Vay be… Çenebaz filmleri özlemişim. Tucci’nin filmografisini tamamlayayım derken karşıma çıktığında yıllar önce altyazısını bulamadığım için pas geçtiğimi hatırladığım film, doksanların hala daha 60’lar ve 70’ler bağımsız sineması yanında underrated kaldığını iliklerinize kadar hissettiriyor. Ancak İrlanda filmlerinde hissedeceğiniz “Türk ailesi” kıvamını da veren yapım aynı zamanda o çok sevdiğimiz, tek bir günde geçen "gece filmleri"nden. Çenebaz dedik, Whit Stillman, Terry Zwigoff, ilk dönem yapımlarıyla Noah Baumbach, zenci mahallesinde John Singleton… Bu filmi de Greg Mottola yönetmiş. Bir şeyi daha ispatlıyor, en azından benim için, Sam Shepard’a benzettiğim Campbell Scott’un filmografisine baktığımda, bir yanda Tucci’nin beklemede kalan Big Night filminde bir yandan Netflix’e yeni gelen Nonnas’ta bir yandan da Hope Davis uğruna izlediğim The Secret Lives of Dentists’teki baş aktör olduğunu öğrendim.
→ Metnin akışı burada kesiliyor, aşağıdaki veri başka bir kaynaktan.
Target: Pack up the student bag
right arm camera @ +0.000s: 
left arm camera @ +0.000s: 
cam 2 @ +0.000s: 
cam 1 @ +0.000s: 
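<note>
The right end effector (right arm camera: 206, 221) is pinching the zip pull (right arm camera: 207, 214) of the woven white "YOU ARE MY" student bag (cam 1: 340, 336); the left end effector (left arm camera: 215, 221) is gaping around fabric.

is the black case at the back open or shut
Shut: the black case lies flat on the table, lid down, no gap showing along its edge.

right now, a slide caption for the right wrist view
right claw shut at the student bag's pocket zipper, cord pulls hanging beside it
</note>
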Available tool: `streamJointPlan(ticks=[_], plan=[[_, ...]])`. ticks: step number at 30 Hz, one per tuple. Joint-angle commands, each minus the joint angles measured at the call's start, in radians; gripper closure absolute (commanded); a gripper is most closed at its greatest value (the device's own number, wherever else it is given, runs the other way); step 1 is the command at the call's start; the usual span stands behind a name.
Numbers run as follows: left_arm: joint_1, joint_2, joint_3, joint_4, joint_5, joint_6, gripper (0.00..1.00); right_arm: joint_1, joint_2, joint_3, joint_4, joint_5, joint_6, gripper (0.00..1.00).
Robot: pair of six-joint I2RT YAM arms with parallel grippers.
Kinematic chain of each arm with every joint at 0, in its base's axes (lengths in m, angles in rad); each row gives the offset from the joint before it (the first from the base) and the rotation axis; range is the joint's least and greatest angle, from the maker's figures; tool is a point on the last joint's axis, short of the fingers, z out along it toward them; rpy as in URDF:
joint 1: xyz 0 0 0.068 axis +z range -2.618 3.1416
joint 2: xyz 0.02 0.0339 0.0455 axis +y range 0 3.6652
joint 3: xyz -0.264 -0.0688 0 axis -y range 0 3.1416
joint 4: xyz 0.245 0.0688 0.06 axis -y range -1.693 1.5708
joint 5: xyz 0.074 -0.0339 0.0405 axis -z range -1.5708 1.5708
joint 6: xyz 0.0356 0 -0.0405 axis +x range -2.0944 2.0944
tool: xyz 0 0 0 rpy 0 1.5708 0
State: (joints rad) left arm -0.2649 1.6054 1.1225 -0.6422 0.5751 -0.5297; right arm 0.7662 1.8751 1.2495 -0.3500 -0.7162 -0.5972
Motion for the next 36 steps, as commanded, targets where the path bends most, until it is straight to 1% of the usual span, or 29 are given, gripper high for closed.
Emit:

Bunlar birbirini çeker genelde, bilinçaltı da olsa, birbiriyle ilintili şeyler izler, dinlersiniz. Neyse. Liev’in de "Köpek Kalbi"ni anımsatan kurgu romanı, daha sonra Rus satranç ustası Karpov’u canlandıracağını düşündüğümüzde, yüzde hoş bir tebessüm bırakıyor. Slow burn dizi aşkları gibi, film de ağır tempoda pişiyor ve bitiş çizgisine yaklaştıkça daha yoğun kıvamlı, lezzetli bir yemek sunuyor önümüze. Finaldeki twistin bugün yapılsa ne kara mizah ne şok etkisi yaratacağını, aksine eleştiri bombardımanına tutulup filmi de haksız yere bilinmezler mezarlığına yollayacağını bilmek insanı üzüyor. Sevdiğimiz oyuncuların gençliklerini hatırlamak, izlemek, o dönemlere onlarla birlikte dönmek, bir nevi zaman yolculuğu gibi. Asla gelmeyecek dönemleri bu sayede yeniden yaşıyor, deneyimliyor, teneffüs ediyoruz. Sinemanın, sanat olmaktan öte, en güzel yanlarından biri de bu.

Filmden aklımda kalan bir repliği de paylaşayım:

“Orta halli Amerikalı bugün buzdolabında kesik kafa saklayan bir seri katili kendi eşinden daha iyi tanıyor.”

Çehov’un tüfeği de burada asılı aslında, bulabilirseniz, finaldeki Andrew Marvell bağlantısını önceden tahmin edebilirsiniz.